Leurs meuglements incessants et le bruit de leurs sabots martelant le sol en cadence formaient un roulement sourd et continu, ressemblant aux roulements du tonnerre dans les mornes.

Sur leurs flancs on voyait bondir de grandes ombres.

C’étaient les jaguars qui chassaient.

Lorsqu’un des bisons tombait, les autres passaient par-dessus lui, sans se déranger.

Les cris aigus des coyotes et des loups rouges formaient un effroyable concert de glapissements.

Il y avait quelque chose d’étrange et d’effrayant dans la course affolée de cette masse mouvante, obéissant à un mystérieux instinct, et dont les longs anneaux se déroulaient et serpentaient à travers la savane, jusqu’à la dernière limite de l’horizon.

Depuis plus d’une heure, les bisons passaient ainsi, et leurs masses étaient toujours aussi profondes.

Où les premiers avaient passé, les autres passaient à leur tour sans dévier d’une ligne.
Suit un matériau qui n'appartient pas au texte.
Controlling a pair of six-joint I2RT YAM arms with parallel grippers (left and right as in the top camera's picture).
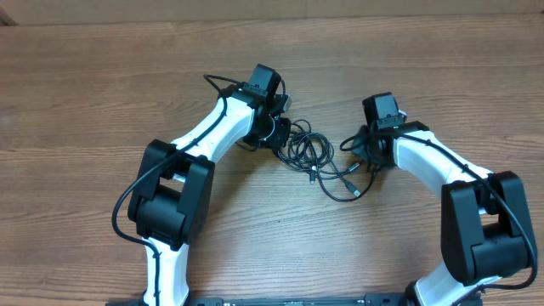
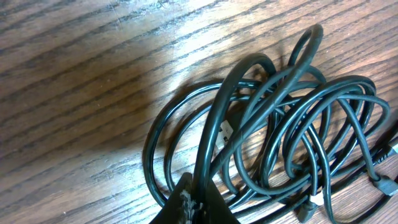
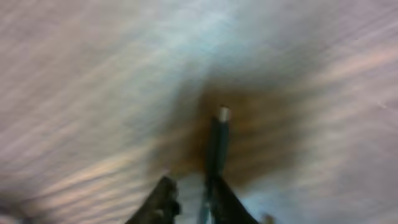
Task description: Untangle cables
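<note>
The cables lie as a tangle of thin black loops on the wooden table between the two arms. One strand runs out to a plug. In the left wrist view the coils fill the right half, and my left gripper is shut on one strand rising from the pile. It sits at the tangle's left edge. The right wrist view is blurred. There my right gripper shows a gap between its fingers, and a cable end with a silver tip lies along the right finger.
The wood-grain table stretches all round the tangle. Both white arms reach in from the near edge, the left arm and the right arm. Thicker black wiring runs along the left arm.
</note>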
Tout disparaissait devant leurs puissants efforts, tout était brisé, pulvérisé, anéanti.

Tout à coup Dardar, embusqué à l’extrémité de l’accore, du côté de la rivière, se mit à aboyer avec fureur.

— À moi deux hommes ! cria Charbonneau, il doit y avoir quelque chose par ici ; et, s’adressant à la comtesse, rentrez sous votre tente, madame, lui dit-il, votre présence est inutile au milieu de nous, et si vous y restiez, vous seriez exposée à des dangers sérieux… d’ailleurs peut-être avant quelques minutes serons-nous attaqués.

— Ne vous raillez pas de moi, Charbonneau, répondit résolument la comtesse, chacun de nous a ses devoirs dans les circonstances où nous sommes ; laissez-moi faire le mien ; allez, je le veux !

Le Canadien hocha la tête d’un air mécontent.